分析化学に革命的な進歩をもたらしたガスクロマトグラフを日本で初めて製品化したのも島津でした。1956年、当時研究部の係長だった春木達郎(元専務取締役)も、異才の持ち主でした。原理を紹介したA・J・P・マーチン博士の論文などから、その有用性を見抜き、あたかも初代源蔵が理化学機器の開発に取り組んだ時と同じように、一心不乱に開発を続け、1年あまりで初号機を完成させます。さらに独自の改良を加え、圧倒的な高感度を達成し、島津製ガスクロマトグラフの評価を不動のものにしました。
2002年にノーベル化学賞を受賞した田中耕一(シニアフェロー)も、この系譜に連なる信念の男です。失敗を繰り返すも、一途に実験を繰り返し、たんぱく質のような高分子を壊すことなく計測する画期的な手法を開発。現在もなおライフサイエンス分野の発展に多大な貢献をもたらしています。
時代の節目節目に、こうしたイノベーションを起こすことができた背景には、島津が京都に誕生し、京都に育てられた企業であることが挙げられるでしょう。
京都は、1100年を超える長きにわたり、日本の都でした。そのため日本各地はもとより、中国、朝鮮、あるいはヨーロッパから珍しい文物が集まり、物見高い人々の心を引きつけてきました。そして、その文物を咀嚼し、自分たちのものとすることを繰り返す中で、新しいものに率先して取り組んでいこうという進取の気風が養われたのです。
その町で生まれたからこそ、島津はまったく新しい挑戦にも臆することなく取り組んでこられた。そのマインドは今も変わることはありません。
もうひとつ、京都という町は、ほんの10キロメートル四方に、数百もの企業がひしめき合う企業集積地でもあります。

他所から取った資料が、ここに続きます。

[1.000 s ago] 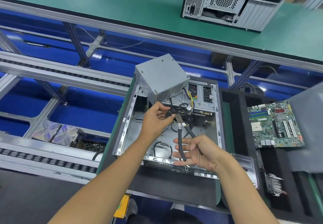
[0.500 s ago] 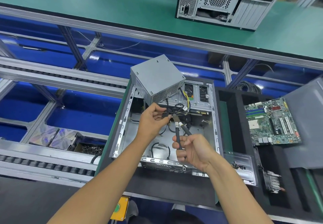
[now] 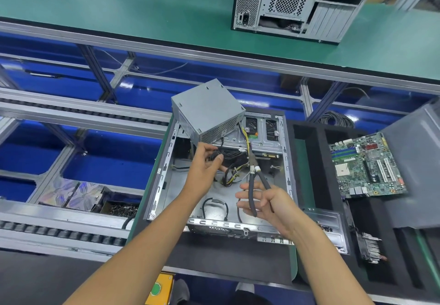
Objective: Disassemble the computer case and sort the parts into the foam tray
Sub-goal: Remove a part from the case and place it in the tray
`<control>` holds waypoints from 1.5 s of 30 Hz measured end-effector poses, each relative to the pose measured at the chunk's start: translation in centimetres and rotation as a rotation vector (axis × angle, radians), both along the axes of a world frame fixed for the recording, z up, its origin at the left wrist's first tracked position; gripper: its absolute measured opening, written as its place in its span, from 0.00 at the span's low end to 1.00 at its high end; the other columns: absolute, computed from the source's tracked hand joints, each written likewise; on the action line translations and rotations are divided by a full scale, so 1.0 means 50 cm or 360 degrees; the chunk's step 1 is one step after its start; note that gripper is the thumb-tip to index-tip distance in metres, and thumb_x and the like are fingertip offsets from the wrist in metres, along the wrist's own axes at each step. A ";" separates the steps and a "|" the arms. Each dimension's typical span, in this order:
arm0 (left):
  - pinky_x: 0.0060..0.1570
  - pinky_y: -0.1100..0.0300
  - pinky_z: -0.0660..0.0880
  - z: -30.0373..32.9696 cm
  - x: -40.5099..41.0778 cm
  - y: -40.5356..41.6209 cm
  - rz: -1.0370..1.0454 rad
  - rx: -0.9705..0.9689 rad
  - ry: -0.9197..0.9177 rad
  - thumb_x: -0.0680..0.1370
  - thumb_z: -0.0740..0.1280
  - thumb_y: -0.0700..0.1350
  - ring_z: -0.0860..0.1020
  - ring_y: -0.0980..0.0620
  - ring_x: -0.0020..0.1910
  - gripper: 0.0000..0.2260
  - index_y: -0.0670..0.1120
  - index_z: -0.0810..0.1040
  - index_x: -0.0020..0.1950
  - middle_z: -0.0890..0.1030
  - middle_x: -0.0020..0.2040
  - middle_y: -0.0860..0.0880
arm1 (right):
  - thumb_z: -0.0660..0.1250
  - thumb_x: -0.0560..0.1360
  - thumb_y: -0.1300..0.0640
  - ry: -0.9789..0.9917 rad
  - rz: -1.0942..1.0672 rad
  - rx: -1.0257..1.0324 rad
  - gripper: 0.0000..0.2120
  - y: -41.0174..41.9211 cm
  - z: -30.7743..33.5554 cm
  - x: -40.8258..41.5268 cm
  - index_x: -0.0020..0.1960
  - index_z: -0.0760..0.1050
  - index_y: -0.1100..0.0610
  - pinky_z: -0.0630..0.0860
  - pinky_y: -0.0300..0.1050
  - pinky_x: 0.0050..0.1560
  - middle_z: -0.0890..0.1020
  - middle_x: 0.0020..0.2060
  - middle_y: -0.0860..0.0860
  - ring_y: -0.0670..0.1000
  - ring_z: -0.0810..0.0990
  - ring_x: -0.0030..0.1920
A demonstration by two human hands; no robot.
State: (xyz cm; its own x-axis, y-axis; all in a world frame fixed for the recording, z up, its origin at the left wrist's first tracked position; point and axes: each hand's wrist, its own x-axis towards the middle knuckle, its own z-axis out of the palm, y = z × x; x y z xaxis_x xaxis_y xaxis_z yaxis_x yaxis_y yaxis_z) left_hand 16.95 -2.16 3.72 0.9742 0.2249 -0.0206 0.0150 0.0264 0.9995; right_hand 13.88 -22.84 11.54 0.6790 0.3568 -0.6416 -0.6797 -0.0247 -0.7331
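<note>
Head view looks down into an open computer case [image 3: 166, 181] lying on its side on a dark mat, its side panel off and the bare metal floor showing. A grey power supply [image 3: 207, 109] sits tilted on the case's far left corner, its mesh face toward the person, with a bundle of black and yellow cables [image 3: 234, 161] spilling from it into the case. The left hand [image 3: 204, 166] is curled around that bundle just below the power supply, thumb over the black wires. The right hand [image 3: 266, 202] holds a pair of side cutters [image 3: 256, 181] by their black handles (the handles spread apart, the fingers only loosely bent around them), with the tool's nose pointing up at the yellow wires; whether the blades touch a wire cannot be told. Just right of the case lies the black foam tray [image 3: 312, 181], with a green motherboard [image 3: 366, 166] in a far compartment, a heatsink [image 3: 370, 247] in a nearer one, and a metal bracket [image 3: 328, 228] on its near left edge. A second computer case [image 3: 297, 4] stands on the green bench beyond the conveyor rails
</note>
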 end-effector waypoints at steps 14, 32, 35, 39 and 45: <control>0.37 0.53 0.71 -0.042 0.004 0.029 0.0354 0.0500 0.0875 0.84 0.55 0.48 0.75 0.45 0.38 0.09 0.44 0.68 0.57 0.76 0.41 0.46 | 0.49 0.68 0.75 -0.0050 -0.0102 -0.0450 0.21 -0.026 -0.026 0.011 0.55 0.60 0.56 0.68 0.38 0.24 0.88 0.44 0.59 0.59 0.88 0.43; 0.16 0.68 0.56 0.023 -0.021 0.069 -0.0485 -0.1469 0.0779 0.81 0.58 0.51 0.58 0.58 0.18 0.18 0.44 0.69 0.34 0.71 0.31 0.46 | 0.48 0.82 0.67 0.0062 -0.0022 -0.0541 0.13 -0.015 -0.075 0.039 0.62 0.64 0.56 0.85 0.55 0.40 0.87 0.44 0.61 0.60 0.88 0.44; 0.14 0.67 0.58 0.025 -0.022 0.068 -0.0764 -0.1558 0.0704 0.84 0.59 0.50 0.62 0.59 0.17 0.17 0.43 0.71 0.38 0.71 0.30 0.47 | 0.48 0.83 0.65 0.0098 0.0043 -0.0559 0.10 -0.011 -0.085 0.038 0.60 0.64 0.56 0.84 0.52 0.37 0.87 0.45 0.62 0.60 0.88 0.43; 0.16 0.68 0.58 0.035 -0.025 0.062 -0.0602 -0.1406 0.0730 0.76 0.72 0.61 0.60 0.61 0.19 0.19 0.44 0.83 0.48 0.70 0.34 0.50 | 0.49 0.83 0.64 0.0084 0.0047 -0.0605 0.09 -0.009 -0.104 0.038 0.58 0.65 0.56 0.83 0.50 0.35 0.86 0.45 0.62 0.59 0.88 0.41; 0.25 0.67 0.66 0.036 -0.027 0.070 -0.0760 -0.0779 0.0492 0.70 0.82 0.45 0.67 0.59 0.28 0.35 0.59 0.74 0.74 0.80 0.50 0.47 | 0.49 0.82 0.64 0.0082 0.0122 -0.0761 0.10 0.001 -0.121 0.065 0.58 0.65 0.56 0.80 0.46 0.31 0.84 0.50 0.63 0.58 0.85 0.40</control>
State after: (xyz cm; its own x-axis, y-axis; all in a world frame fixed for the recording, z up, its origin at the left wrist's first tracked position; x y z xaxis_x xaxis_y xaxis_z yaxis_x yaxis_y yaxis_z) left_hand 15.60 1.34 5.54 0.8970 -0.3262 -0.2981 0.4145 0.3871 0.8236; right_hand 17.12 -22.78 5.51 0.6256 0.0615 -0.7777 -0.6977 -0.4018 -0.5931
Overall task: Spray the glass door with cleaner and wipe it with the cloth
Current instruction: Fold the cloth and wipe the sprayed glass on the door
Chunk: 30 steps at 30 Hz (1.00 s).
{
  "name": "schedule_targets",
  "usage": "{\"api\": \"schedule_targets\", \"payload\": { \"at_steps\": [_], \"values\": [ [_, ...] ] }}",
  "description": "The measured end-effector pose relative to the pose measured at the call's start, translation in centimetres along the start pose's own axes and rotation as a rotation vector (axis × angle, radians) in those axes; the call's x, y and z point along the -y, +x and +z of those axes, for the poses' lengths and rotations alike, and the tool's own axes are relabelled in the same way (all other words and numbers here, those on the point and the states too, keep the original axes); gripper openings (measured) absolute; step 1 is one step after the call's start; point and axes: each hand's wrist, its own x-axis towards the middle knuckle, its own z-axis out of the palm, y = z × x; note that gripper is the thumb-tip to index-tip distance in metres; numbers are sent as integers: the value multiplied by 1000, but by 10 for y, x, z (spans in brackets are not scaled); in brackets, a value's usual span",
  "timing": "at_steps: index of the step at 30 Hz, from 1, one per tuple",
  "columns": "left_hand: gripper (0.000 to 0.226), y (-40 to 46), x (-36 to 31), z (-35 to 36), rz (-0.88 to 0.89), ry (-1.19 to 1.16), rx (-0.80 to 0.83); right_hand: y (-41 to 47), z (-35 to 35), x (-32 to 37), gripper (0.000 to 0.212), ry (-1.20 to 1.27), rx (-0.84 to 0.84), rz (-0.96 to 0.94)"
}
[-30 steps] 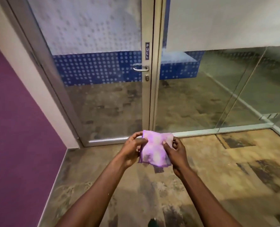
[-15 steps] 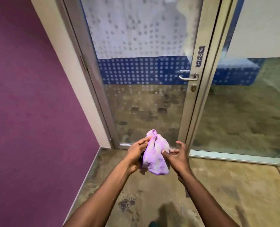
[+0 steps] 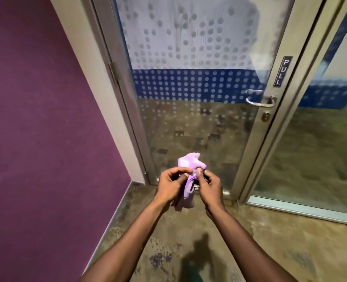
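A bunched purple cloth (image 3: 190, 164) is held between both hands in front of the lower part of the glass door (image 3: 191, 123). My left hand (image 3: 171, 186) grips the cloth's left side with curled fingers. My right hand (image 3: 208, 187) pinches its top right fold. The door has a white dotted film on top, a blue dotted band in the middle and clear glass below. No spray bottle is in view.
A metal lever handle (image 3: 261, 99) and a PULL sign (image 3: 281, 71) sit on the door's right frame. A purple wall (image 3: 38, 123) runs along the left. A fixed glass panel (image 3: 319, 151) stands to the right. Mottled brown floor (image 3: 270, 247) lies below.
The view has moved closer to the door and shifted left. The cloth, spread flat a second ago, is now bunched up between the two hands.
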Motion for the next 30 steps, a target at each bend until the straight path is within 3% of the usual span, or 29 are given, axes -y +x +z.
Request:
{"api": "schedule_targets", "payload": {
  "at_steps": [2,5,10,12,15,20,24,30],
  "values": [
    [32,11,-2,-8,0,1,-72,12,6,3,36,-15,-52,-4],
    [26,28,-3,-25,44,-28,-152,33,12,12,33,34,-129,2],
    [41,64,-11,-46,179,112,-156,67,28,31,41,28,-254,-64],
    [48,79,-19,-51,294,251,-76,75,43,40,45,-5,-237,-149],
    [64,101,-31,-56,445,334,53,86,72,55,32,-112,-157,-211],
    [94,138,-44,-74,454,435,96,109,105,81,27,-264,-194,-258],
    [116,162,-60,-90,416,568,210,121,125,93,41,-467,-215,-344],
    [118,195,-64,-117,411,506,385,141,150,99,39,-540,-296,-404]
  ]
}}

扱うもの、作るものこそ違え、これは数百年前から、変わらぬ京都の景色です。職人や商店が軒を連ねる中で、互いの仕事を補完し合うような分業体制が育まれ、それぞれの技を先鋭化させていった。島津も、140年前から、科学者や医師、企業の仕事を支える製品を作るという本分を決して変えることなく、地道に歩んできました。だからこそ、みなさまに評価を頂ける高い技術力を持つに至ったのだと考えています。

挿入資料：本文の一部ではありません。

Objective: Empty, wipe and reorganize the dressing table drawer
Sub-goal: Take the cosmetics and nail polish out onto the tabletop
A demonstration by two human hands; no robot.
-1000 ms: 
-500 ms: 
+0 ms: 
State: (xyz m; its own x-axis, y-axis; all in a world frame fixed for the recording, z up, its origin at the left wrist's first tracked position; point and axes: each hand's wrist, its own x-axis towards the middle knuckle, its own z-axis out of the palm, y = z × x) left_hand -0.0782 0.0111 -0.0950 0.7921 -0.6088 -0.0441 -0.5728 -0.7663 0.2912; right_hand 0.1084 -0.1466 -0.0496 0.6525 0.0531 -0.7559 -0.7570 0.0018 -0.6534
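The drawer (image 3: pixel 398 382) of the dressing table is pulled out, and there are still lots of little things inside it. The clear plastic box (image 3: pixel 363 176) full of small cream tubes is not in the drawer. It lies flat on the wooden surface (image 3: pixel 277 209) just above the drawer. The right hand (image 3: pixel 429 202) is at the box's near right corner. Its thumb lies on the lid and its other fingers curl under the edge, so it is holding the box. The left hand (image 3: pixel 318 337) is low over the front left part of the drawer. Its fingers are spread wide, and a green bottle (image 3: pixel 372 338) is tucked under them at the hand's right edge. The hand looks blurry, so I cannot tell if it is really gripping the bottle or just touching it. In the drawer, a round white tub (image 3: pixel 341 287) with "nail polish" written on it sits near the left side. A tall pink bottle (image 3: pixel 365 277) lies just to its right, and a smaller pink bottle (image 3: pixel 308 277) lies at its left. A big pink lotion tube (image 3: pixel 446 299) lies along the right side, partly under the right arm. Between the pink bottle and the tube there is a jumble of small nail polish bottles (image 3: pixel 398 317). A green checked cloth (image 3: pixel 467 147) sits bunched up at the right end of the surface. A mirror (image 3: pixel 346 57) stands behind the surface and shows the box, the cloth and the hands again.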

その技術力は、ひとえに社員の力によっています。「企業は人なり」の言葉通り、人こそ企業の最大の資産であり、いかに育成するかが、私たちにとって最大の命題であるのは、疑いありません。
そして、育成するうえで決して忘れてはならない視点が、多様性の理解です。
お客様の考えは、一人ひとり異なります。事業の内容や立地、目的で求められる条件が違えば、当然、製品も一様でよいはずがありません。お客様の声に耳を傾け、課題を解決する方法を考え出しシステムに落とし込んでいく以外に、喜んでいただく方法はないのです。

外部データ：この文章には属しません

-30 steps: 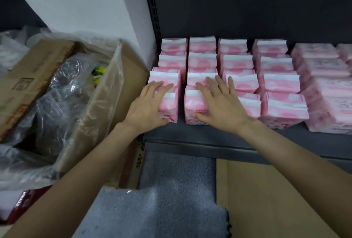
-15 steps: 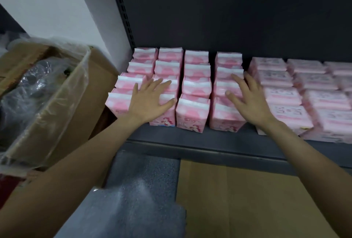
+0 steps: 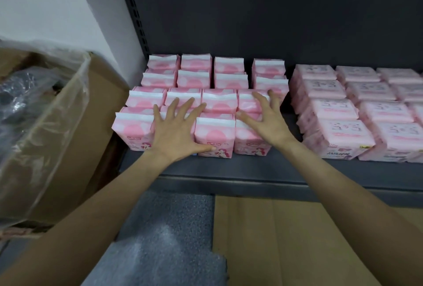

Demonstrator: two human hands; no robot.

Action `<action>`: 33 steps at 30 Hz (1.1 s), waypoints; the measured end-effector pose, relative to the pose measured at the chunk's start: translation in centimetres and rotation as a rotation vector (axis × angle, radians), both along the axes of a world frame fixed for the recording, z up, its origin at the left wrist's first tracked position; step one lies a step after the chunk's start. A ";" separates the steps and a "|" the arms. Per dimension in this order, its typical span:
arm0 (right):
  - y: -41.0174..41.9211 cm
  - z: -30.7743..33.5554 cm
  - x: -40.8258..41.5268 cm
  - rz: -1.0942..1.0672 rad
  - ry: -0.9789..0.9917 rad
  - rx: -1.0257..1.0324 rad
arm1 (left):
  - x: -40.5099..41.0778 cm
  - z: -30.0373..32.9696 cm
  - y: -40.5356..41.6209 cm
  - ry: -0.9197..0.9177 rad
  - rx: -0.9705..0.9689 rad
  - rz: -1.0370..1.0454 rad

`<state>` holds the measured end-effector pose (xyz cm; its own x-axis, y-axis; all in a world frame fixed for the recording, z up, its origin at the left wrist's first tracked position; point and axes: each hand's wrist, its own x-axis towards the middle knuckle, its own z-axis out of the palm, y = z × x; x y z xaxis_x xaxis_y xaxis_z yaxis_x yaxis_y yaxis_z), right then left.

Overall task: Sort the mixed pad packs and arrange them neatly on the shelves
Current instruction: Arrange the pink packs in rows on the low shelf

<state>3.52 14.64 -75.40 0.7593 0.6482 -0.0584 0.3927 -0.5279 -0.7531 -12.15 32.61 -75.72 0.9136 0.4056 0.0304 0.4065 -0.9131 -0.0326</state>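
Several upright pink pad packs (image 3: 215, 135) with white top seams stand in rows on the dark shelf (image 3: 251, 171). My left hand (image 3: 177, 128) lies flat with spread fingers on the front packs of the second column. My right hand (image 3: 266, 119) rests with spread, slightly bent fingers on the packs of the rightmost column. To the right, flatter pale pink packs (image 3: 343, 130) with printed labels lie in their own rows.
A cardboard box (image 3: 68, 130) lined with clear plastic stands left of the shelf, against a white wall. Below the shelf lie a grey foam sheet (image 3: 164, 240) and flat brown cardboard (image 3: 286, 240). The shelf's perforated upright (image 3: 135, 10) runs along its left side.
My right hand has shifted left onto the rightmost upright column and drawn it closer to the others. My left hand stays on the front packs. The camera has moved in closer.
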 end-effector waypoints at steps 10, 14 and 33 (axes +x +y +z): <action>-0.9 2.2 5.7 -0.066 -0.465 -0.161 | 3.4 0.9 -2.3 0.053 0.028 -0.258; 1.2 2.2 9.3 -0.007 -0.265 -0.289 | 4.6 -0.1 -1.7 0.078 0.049 -0.258; 3.1 2.2 12.9 0.005 -0.208 -0.278 | 4.8 -0.4 -1.6 0.006 -0.074 -0.255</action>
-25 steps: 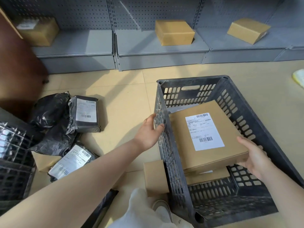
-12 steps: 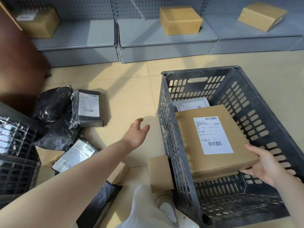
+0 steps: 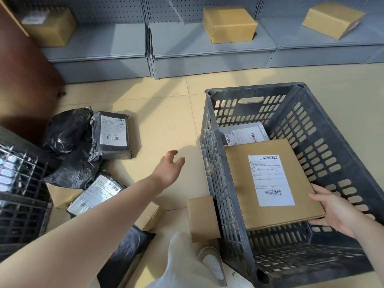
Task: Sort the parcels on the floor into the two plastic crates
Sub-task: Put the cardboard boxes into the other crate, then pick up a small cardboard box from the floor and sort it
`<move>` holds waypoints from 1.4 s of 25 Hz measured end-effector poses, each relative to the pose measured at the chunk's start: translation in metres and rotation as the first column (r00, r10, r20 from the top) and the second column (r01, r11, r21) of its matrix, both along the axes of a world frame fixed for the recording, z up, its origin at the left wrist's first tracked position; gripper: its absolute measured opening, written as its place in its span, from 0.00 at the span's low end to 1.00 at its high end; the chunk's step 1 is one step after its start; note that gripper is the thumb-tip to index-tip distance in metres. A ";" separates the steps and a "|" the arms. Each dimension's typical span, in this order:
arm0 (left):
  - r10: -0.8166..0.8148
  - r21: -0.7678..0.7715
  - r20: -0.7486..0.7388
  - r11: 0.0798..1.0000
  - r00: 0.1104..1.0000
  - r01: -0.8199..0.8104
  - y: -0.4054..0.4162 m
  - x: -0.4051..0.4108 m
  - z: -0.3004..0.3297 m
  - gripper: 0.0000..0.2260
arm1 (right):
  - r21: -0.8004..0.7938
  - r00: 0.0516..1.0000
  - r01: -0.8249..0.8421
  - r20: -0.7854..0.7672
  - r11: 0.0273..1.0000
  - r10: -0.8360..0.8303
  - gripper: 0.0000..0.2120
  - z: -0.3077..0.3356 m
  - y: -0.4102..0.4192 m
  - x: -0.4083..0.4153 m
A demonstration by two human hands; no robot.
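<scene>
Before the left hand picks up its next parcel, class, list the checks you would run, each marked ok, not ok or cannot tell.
1. Left hand empty and open: ok.
2. Flat labelled box inside the crate: ok.
3. Right hand off that box: not ok, still touching its corner.
4. Black parcel on the floor unobstructed: ok.
5. Which crate it belongs in: cannot tell.

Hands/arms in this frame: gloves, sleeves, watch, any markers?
Both bare. The left hand and right hand wear no gloves, and no rings show. Both forearms are uncovered as far as the frame reaches: no sleeve, watch, wristband, cable or tracking marker in view. Upper arms are out of frame, so sleeves higher up cannot be ruled out.
</scene>
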State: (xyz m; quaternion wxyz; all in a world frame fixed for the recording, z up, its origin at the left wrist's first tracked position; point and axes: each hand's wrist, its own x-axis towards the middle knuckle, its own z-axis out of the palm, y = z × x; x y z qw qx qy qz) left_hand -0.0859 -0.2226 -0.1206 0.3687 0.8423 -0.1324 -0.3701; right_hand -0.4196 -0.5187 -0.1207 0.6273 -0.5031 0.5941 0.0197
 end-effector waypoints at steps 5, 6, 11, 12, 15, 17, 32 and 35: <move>0.005 0.004 -0.003 1.000 1.000 -0.005 0.001 0.002 -0.002 0.24 | 0.020 0.999 0.022 -0.031 1.000 -0.022 0.21 -0.001 0.000 -0.004; 0.004 0.007 -0.006 1.000 1.000 -0.004 0.001 0.002 -0.002 0.24 | 0.027 0.999 0.022 -0.027 0.999 -0.021 0.22 -0.002 0.001 -0.004; -0.002 0.022 -0.018 1.000 1.000 0.003 0.003 0.002 -0.004 0.23 | 0.008 0.996 -0.010 -0.085 1.000 0.011 0.21 0.000 0.004 0.002; -0.006 0.024 -0.020 1.000 1.000 0.006 0.004 0.003 -0.004 0.22 | -0.017 0.994 -0.014 -0.106 1.000 0.012 0.20 0.002 0.007 0.005; -0.014 0.041 -0.025 0.999 1.000 0.015 0.010 0.009 0.001 0.21 | -0.151 0.984 -0.070 -0.173 0.986 0.043 0.20 0.010 0.023 0.020; -0.014 0.045 -0.024 0.999 1.000 0.015 0.016 0.016 0.009 0.21 | -0.302 0.966 -0.089 -0.257 0.949 0.009 0.23 0.019 0.033 0.036; 0.018 0.019 0.147 1.000 0.989 -0.021 0.114 0.096 0.095 0.19 | -0.607 0.963 -0.187 0.043 0.772 0.266 0.24 0.113 0.134 0.230; 0.054 0.038 0.168 0.997 0.984 -0.062 0.154 0.114 0.097 0.20 | -0.634 0.923 -0.244 0.081 0.734 0.376 0.24 0.115 0.169 0.270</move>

振り返れば、創業時から、私たちは常に産業界に寄り添い、お客様のご要望を聞いて、それに応えられるものを作ろうと努力してきました。源蔵の時代はもとより、私自身、若い頃ガスクロマトグラフを担いで世界を奔走する中で、お客様にたくさんのご要望を頂きました。
その声に応えることで、島津の社員一人ひとりが力を付け、よい製品を提供し、お客様の事業や研究の精度を高めてきました。いまやグローバル時代となり、お客様の拠点が世界に広がった結果、国情や文化の違いをも反映した製品作りが求められています。社員一人ひとりが、いっそう広がった多様性を理解し、率先して応えていく姿勢を持つことができれば、私たちは、さらなる高みを望むことができるでしょう。
京都の町が、多様な文化を受け入れ、自分のものとしてきたのと同じように、どん欲に世界を受け入れる。21世紀のものづくりは、そうして進化していくのだと強く感じています。